__TASK DIRECTIONS__
Reproduce this listing from its first line through the line with "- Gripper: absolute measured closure", inclusive, leaving out all that follows.
___ INFORMATION SHOWN
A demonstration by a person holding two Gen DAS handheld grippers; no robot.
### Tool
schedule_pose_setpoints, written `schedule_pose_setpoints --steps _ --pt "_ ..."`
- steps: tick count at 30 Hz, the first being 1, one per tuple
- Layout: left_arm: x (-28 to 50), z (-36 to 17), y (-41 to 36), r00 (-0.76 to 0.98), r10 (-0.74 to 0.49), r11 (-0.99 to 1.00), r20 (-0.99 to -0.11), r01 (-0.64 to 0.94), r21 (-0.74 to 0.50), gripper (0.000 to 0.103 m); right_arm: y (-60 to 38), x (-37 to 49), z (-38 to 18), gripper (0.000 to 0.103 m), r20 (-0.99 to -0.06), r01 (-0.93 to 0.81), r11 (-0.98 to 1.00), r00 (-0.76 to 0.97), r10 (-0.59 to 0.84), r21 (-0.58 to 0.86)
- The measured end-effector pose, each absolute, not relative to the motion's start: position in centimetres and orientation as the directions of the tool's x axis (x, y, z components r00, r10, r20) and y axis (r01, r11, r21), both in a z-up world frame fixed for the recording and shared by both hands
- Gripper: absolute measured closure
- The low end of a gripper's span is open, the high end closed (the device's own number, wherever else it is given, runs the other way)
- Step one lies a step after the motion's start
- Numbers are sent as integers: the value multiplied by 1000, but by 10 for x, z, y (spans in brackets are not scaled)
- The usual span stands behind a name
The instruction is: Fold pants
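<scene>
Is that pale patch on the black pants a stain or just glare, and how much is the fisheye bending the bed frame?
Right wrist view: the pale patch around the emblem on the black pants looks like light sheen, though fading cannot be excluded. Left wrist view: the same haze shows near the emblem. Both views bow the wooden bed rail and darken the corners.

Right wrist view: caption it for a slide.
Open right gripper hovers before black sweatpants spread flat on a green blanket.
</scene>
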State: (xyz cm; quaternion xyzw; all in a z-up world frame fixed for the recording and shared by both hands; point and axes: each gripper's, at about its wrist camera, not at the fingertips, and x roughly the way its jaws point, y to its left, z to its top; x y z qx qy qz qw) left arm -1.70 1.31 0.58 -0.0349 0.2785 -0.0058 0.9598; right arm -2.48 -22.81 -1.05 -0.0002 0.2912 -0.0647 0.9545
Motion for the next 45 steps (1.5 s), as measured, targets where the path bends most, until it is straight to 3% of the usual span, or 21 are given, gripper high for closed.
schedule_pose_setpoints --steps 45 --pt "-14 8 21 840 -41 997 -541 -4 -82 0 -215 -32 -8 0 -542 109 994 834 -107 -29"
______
__WRITTEN ANSWER__
A demonstration by a person holding two Gen DAS handheld grippers; no robot.
### Tool
schedule_pose_setpoints, written `schedule_pose_setpoints --steps _ --pt "_ ..."`
- steps: tick count at 30 Hz, the first being 1, one per tuple
- Layout: left_arm: x (-28 to 50), z (-36 to 17), y (-41 to 36), r00 (-0.76 to 0.98), r10 (-0.74 to 0.49), r11 (-0.99 to 1.00), r20 (-0.99 to -0.11), r01 (-0.64 to 0.94), r21 (-0.74 to 0.50), gripper (0.000 to 0.103 m); right_arm: y (-60 to 38), x (-37 to 49), z (-38 to 18), gripper (0.000 to 0.103 m), r20 (-0.99 to -0.06), r01 (-0.93 to 0.81), r11 (-0.98 to 1.00), r00 (-0.76 to 0.97), r10 (-0.59 to 0.84), r21 (-0.58 to 0.86)
- The measured end-effector pose, each absolute, not relative to the motion's start: position in centimetres and orientation as the directions of the tool's x axis (x, y, z components r00, r10, r20) and y axis (r01, r11, r21), both in a z-up world frame fixed for the recording and shared by both hands
- Gripper: absolute measured closure

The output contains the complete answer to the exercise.